Tree of Life (5th)

5th graders viewed the work of Austrian painter Gustav Klimt this week. We talked about his use of gold leaf in his paintings and his abstract style. I was surprised how many 5th graders still didn't really understand what the term "abstract" refers to.. so I explained it by comparing it to its opposite - realistic. I asked my students to imagine they had a camera and took a photograph of an object with it. The photograph would look EXACTLY like what the camera saw when it took the picture - this is realistic - it is exactly what the object looked like in real life. I explain that "abstract" is like the opposite; it is not realistic like a photograph, but instead, just looks similar to to the object. In abstract art, the artist often cares more about color choices, shape, lines, etc... than about trying to copy the way something looked exactly. Oftentimes they use objects symbolically as well.. so they are only trying to capture the essence or the idea of the object.
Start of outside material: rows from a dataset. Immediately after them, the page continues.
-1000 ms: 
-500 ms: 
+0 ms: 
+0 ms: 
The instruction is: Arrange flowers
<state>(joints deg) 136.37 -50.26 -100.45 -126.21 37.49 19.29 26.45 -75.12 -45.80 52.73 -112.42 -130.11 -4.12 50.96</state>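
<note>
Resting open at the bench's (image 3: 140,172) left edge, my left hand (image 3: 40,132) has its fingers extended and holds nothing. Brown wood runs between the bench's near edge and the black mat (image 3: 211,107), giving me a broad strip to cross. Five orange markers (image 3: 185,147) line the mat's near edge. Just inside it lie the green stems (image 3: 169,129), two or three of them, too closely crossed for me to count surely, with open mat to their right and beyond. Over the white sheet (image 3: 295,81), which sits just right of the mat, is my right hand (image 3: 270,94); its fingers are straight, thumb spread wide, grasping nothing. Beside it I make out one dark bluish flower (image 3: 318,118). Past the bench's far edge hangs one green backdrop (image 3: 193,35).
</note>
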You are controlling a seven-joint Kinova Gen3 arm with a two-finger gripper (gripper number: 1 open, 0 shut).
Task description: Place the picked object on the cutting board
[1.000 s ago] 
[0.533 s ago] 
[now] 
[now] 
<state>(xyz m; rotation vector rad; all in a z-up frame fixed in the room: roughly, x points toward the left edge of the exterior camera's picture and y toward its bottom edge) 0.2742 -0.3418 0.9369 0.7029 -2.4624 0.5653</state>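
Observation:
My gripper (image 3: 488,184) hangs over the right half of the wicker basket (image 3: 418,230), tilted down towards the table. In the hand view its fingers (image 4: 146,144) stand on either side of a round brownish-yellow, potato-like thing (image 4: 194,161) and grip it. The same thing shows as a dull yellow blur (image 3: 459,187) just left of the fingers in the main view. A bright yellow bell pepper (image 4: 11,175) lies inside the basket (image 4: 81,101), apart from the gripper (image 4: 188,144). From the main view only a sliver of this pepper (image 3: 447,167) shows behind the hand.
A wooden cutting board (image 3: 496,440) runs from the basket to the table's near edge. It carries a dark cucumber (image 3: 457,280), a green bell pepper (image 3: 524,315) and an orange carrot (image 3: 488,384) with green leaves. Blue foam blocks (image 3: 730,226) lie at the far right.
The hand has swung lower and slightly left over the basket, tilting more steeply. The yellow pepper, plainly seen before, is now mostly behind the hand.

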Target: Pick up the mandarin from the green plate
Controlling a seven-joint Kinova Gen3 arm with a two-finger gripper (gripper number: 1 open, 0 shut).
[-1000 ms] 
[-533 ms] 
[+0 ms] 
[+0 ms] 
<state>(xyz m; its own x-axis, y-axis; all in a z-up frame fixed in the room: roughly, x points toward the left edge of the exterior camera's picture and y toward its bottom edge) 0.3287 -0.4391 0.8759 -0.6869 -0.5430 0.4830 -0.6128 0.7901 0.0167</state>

The students who are still confused typically catch on after I show them Klimt's "Tree of Life."

For this project I had students use liquid watercolors to paint a background. Once that dried, they used pencil to draw on their swirling trees and then used sharpie to color them in. Afterwards students had the option of apply colored foil for decoration (just like how Klimt used gold)!

I really like how these turned out.. and the kids really liked their results as well! Nice relaxing project! :)

To see how this project evolved over the years, check out this art lesson inspired by artist Natasha Wescoat!


  1. Beautiful! I love the pastel-y backgrounds contrasted with the dark, dramatic trees. Thanks for sharing!

  2. Nice work...but Gustav Klimt was from AUSTRIA not Australia....

    1. Oh wow! Don't know how I didn't catch that! Thanks!!